For my halloween project assignment I wanted to make something that would be easily portable and detachable without the need for execessive fabric, components, or deep storage.

I wanted the LED part to make sense as an effective component that would help me communicate my costume not add an extra layer to it.

In thinking of the best scifi characters I’d seen I stumbled across a favorite that I often go back to as a reference — Eve, the robot from Wall-E.

Eve

I liked how expressive Eve’s eyes are in comparison to her otherwise sterile Apple inspired form. Not only where her eyes useful for expressing her mood and character, they also seemed to have a specific pattern of states the character designers repeated across the film. This would be perfect for my costume idea and would also lend itself to a clean detachable wearable.

Components

In selecting compontents that would work for my costume I was extra selective of visors/sunglasses that would fit the futuristic aesthetic I was lookign for but also would provide enough ‘real estate’ to house all of the necessary components while still allowing me to see.

This was the same story with lighting and while being knowledgable enough to know I should not dive into wiring together a bunch of strips, I didn’t know enough about what I should order. Again I read product dimensions for a series of different lights in order to decide what would best fit and I also did a few drawings of the different eye states to validate that and 8×8 matrix grid would work to communicate my design.

some early drawings for the different eye states on 8×8 matrix grids

The Code

Once I ordered all compontents, I dove into the code part. After some initial research I knew that making the different eye states would be simple enough, as I’d just be telling which pixel to turn on in each of my grids — and boy was I wrong.

Setting up the Pins and Color were pretty straightforward and looked clean in the code.

The state switching to button press was also relatively straightforward even though I inititially thought we could use the native switch on the Gemma which come to find out is a hard-wire reset button.

Even setting up the eye states were pretty simple although alot of manual work trying to not mistype coordinate data for the x and y positions.

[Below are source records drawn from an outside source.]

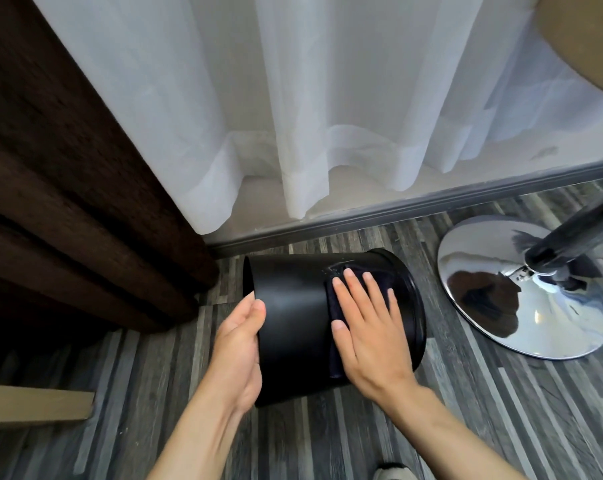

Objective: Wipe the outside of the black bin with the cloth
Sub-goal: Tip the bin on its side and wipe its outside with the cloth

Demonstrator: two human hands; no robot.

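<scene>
The black bin (293, 317) lies on its side on the grey striped floor, one end toward the left and its rimmed end toward the right. My left hand (239, 348) grips the bin's left end, thumb on the outside wall. My right hand (366, 327) lies flat with fingers spread on a dark cloth (333, 303), pressing it against the bin's upper side near the right rim. Most of the cloth is hidden under that hand.
A chrome round stool base (522, 292) with its pole stands close to the right of the bin. White sheer curtains (310, 116) hang behind, dark brown curtain (68, 188) at left. A wooden edge (36, 407) shows at lower left, and a shoe tip (393, 472) at the bottom.
</scene>
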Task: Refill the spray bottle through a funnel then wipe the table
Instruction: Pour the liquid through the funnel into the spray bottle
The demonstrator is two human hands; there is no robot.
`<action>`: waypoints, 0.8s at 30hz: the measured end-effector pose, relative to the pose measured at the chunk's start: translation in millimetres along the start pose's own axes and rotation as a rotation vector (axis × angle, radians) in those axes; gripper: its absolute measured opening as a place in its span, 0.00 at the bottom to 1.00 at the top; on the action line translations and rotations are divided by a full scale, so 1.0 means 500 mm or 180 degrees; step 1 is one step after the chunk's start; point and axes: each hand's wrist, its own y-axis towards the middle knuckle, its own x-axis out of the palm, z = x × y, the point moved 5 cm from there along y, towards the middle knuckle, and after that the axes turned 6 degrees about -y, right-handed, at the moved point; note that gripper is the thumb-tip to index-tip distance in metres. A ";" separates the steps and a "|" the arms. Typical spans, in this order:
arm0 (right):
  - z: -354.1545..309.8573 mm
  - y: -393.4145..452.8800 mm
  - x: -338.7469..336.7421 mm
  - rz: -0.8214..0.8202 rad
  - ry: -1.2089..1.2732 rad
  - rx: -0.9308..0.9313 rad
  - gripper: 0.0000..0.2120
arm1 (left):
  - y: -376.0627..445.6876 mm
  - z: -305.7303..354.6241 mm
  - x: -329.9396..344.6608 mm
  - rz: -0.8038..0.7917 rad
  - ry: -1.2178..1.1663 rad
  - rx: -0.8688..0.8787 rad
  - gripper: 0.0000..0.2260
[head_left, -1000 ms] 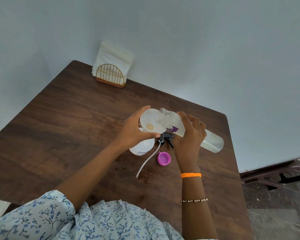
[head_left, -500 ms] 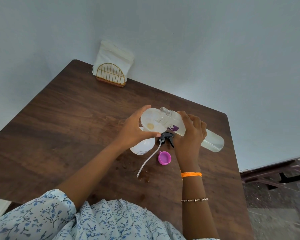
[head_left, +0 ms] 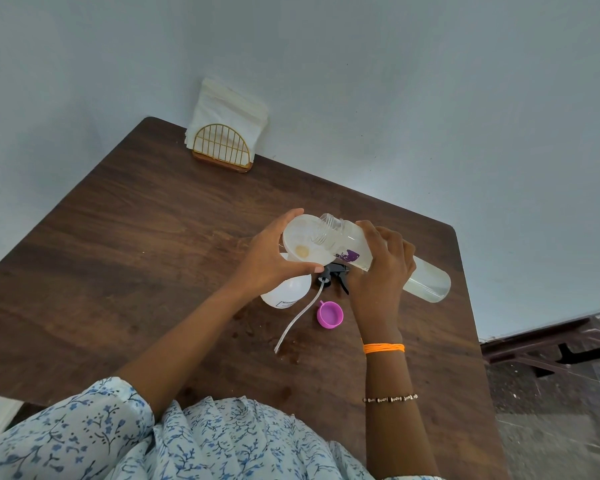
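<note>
- From the head camera we see the left hand (head_left: 267,261) curled round the rim of a white funnel (head_left: 303,242), which sits in a spray bottle (head_left: 286,291) on the table (head_left: 136,254).
- Our right hand (head_left: 383,268) grips a clear bottle (head_left: 395,261), tipped with its open mouth over the funnel.
- The black spray head (head_left: 333,275) and a pink cap (head_left: 329,315) lie beside the spray bottle.

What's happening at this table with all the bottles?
A person is refilling a spray bottle. The left hand holds a white funnel set on it, while the right hand tips a clear refill bottle so its open mouth is over the funnel. The black spray head and a pink cap lie on the wooden table. Wiping has not begun.
</note>
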 end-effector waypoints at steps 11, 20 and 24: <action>0.003 0.000 0.003 -0.0009 0.0010 0.0060 0.28 | 0.002 -0.005 0.000 0.0007 0.0020 0.0001 0.41; 0.004 0.001 0.003 -0.0012 0.0003 0.0059 0.29 | 0.004 -0.007 0.000 0.0029 0.0027 0.0021 0.41; 0.004 0.001 0.003 0.0011 0.0006 0.0070 0.29 | 0.003 -0.007 0.000 0.0015 -0.0005 0.0033 0.41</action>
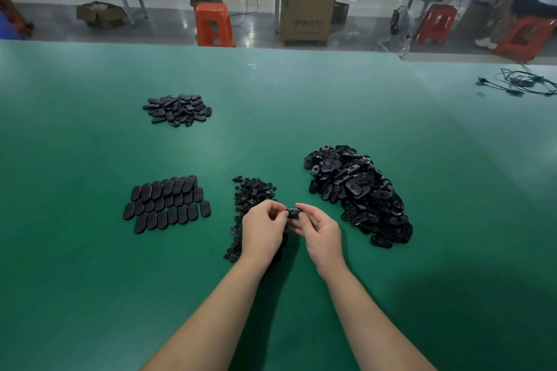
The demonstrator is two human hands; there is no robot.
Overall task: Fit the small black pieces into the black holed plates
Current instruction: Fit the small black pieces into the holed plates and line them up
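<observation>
One black holed plate (293, 213) is held between both hands just above the green table (90, 280). My left hand (262, 227) pinches its left end with curled fingers, and my right hand (320, 230) grips its right end. Whether a small piece is between the left fingers is hidden. A heap of small black pieces (251, 193) lies under and behind the left hand. To the right sits a big pile of loose holed plates (355, 190). On the left, plates lie in neat overlapping rows (167, 202).
A smaller heap of black plates (177, 110) lies at the far left of the table. Black cables (524, 83) lie at the far right edge. Beyond the table are orange stools (214, 24), a cardboard box (307, 12) and another workbench.
</observation>
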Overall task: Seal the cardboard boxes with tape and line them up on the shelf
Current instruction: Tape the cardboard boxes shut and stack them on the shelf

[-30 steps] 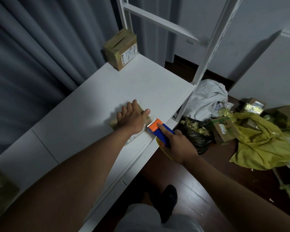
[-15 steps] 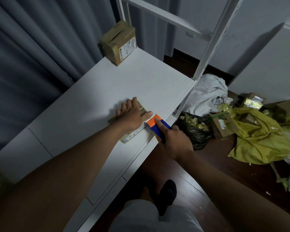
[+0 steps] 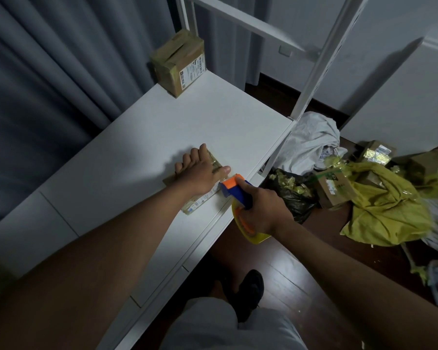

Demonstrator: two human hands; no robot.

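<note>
Cardboard box (image 3: 200, 195) flat under left hand (image 3: 202, 173) grip, fingers straight, right hand (image 3: 261, 210) clasping tape dispenser (image 3: 235, 190) beside it

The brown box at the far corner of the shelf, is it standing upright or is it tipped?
Tipped. The far box leans on the white shelf, its taped top slanting toward the curtain, one lower edge down.

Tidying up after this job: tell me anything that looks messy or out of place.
The floor right of the shelf is cluttered: a crumpled white cloth, a black bag of yellowish scraps, a rumpled yellow sheet and loose boxes lie heaped together. On the shelf, the far box sits turned at an angle.
</note>
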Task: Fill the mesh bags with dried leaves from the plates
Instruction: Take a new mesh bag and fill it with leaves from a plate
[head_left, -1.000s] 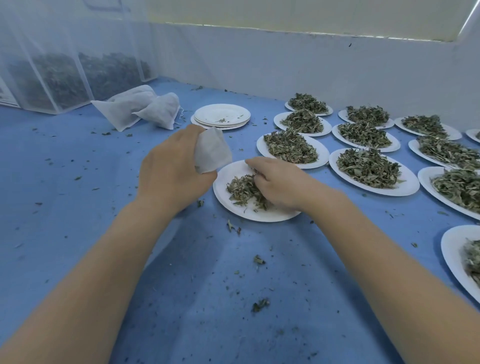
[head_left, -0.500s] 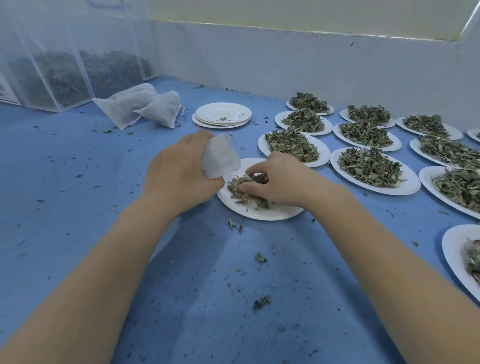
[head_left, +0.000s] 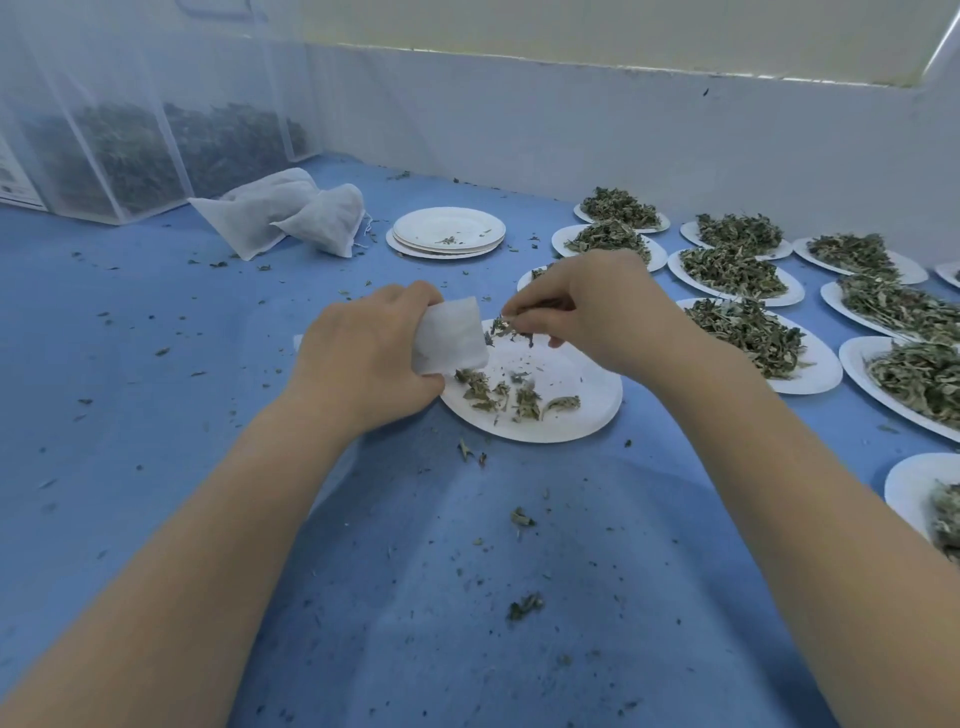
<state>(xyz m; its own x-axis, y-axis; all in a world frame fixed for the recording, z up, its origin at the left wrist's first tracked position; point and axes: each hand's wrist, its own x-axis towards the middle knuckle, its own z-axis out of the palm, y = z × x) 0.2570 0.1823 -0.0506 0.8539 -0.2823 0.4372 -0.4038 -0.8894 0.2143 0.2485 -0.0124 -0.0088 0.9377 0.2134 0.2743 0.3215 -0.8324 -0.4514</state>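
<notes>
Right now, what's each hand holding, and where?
Left hand grips the mesh bag by its lower part; right hand pinches dried leaves in its fingers.

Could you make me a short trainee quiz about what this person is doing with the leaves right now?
1. True or false: the left hand holds a small white mesh bag.
2. What is pinched in the fingers of the right hand?
3. The stack of plates beyond the hands is: A) heaped with leaves, B) nearly bare, C) upside down.

Key: 1 true; 2 dried leaves, held above the nearly emptied plate; 3 B.
</notes>
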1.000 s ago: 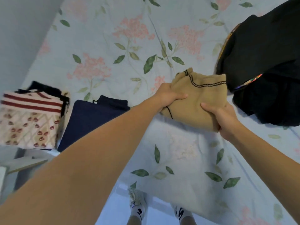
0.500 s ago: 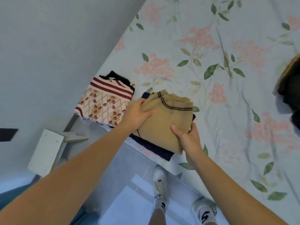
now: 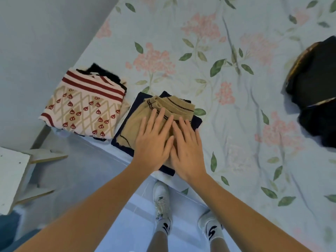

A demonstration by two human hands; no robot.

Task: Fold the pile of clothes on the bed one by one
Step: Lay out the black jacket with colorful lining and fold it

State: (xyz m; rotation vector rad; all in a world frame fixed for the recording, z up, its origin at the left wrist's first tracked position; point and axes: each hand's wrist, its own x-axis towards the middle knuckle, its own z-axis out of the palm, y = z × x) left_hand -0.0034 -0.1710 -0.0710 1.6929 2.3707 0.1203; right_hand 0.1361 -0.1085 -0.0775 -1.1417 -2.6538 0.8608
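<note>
Both hands lie flat, side by side, on a folded tan garment (image 3: pixel 163 113) near the edge of the bed (image 3: pixel 236 106). The left hand (image 3: pixel 154 140) has its fingers straight and slightly spread, pressing down on the cloth; the right hand (image 3: pixel 187 148) does the same just beside it, and the two touch along their inner edges. Neither hand grips anything.

The tan garment has thin dark lines across it and sits on top of a folded navy garment (image 3: pixel 197 120), whose edges show around it on the far, right and near sides. Just to the left of this stack lies a folded patterned sweater (image 3: pixel 83 106), cream with red stripes and small red shapes, resting on a black piece (image 3: pixel 103 71) that peeks out at its far side. The two stacks are close together but apart.

Well to the right, at the edge of the view, a heap of dark clothes (image 3: pixel 318 79) lies unfolded on the floral bedsheet, with a strip of coloured trim showing on it.

Below the bed edge, the person's feet in white shoes (image 3: pixel 161 199) and white socks stand on a pale floor. A white board (image 3: pixel 12 177) leans at the lower left, against the wall side.
</note>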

What was a challenge was the coordinate setup for the LED matrices and the way to make it work for two different light panels.

The Wiring

When I did the initial wireup test on the Arduino and bread-board I had only tested it with a single matrix, assuming it would be easy to extend the display to the second matrix. This was something I struggled with later on once wiring to my final Gemma version.

With help from Manya, I wired up my visor with everything installed and taped up nicely and to my surprise it was no longer working

With trouble shooting support from Becky, I realized it was a wiring issue. I insisted I had wired it perfectly but deep down I knew that it was too ‘perfect’ to be true. I had taped up and packaged everything so nicely that I was bound to have to go back and undo some of it.

I then realized that when wiring up my board I had been looking at the OUT nodes on my LED matrix and so the wires going IN were in the wrong order.

I rewired it…

It’s working!! Sort of….

I had one eye working at this point (and one dot in the second panel for some reason). This is the part I fought with in the end as I really wanted to tell the code my 8×8 matrix was a 16×8 matrix to basically extend the display.

While setting that up I began tweaking my states to reflect a 16×8 grid. However once setup the second eye didn’t wouldn’t display the eye correctly. The eye was always backwards or rotated or skewed in a different direction.

At one point I even ripped off the second eye and manually rotated the panel 180 degrees in the hope that it would fix this problem — it didnt and I ended up mirroring the displays which proved to be a really simple fix.

At this point I wanted something to show for all of my fiddling so I decided to continue with my original plan and add a blink animation to my eyes to give them more character. Instead of animating a blink I went with just togglign between the states and a blink state which is just a horizontal line. In the code it toggles to a blink every 6 seconds with a 250ms blink.

In the end

I learned alot from this process and while my costume looks more like a creepy NEO facotry robot more than it does Eve from Wall-e, I’m happy with the result.

If I were to take this process a step further I’d want to increase visibility in the visor while also finding a way to hook up a smaller battery in the visor to make it more self contained.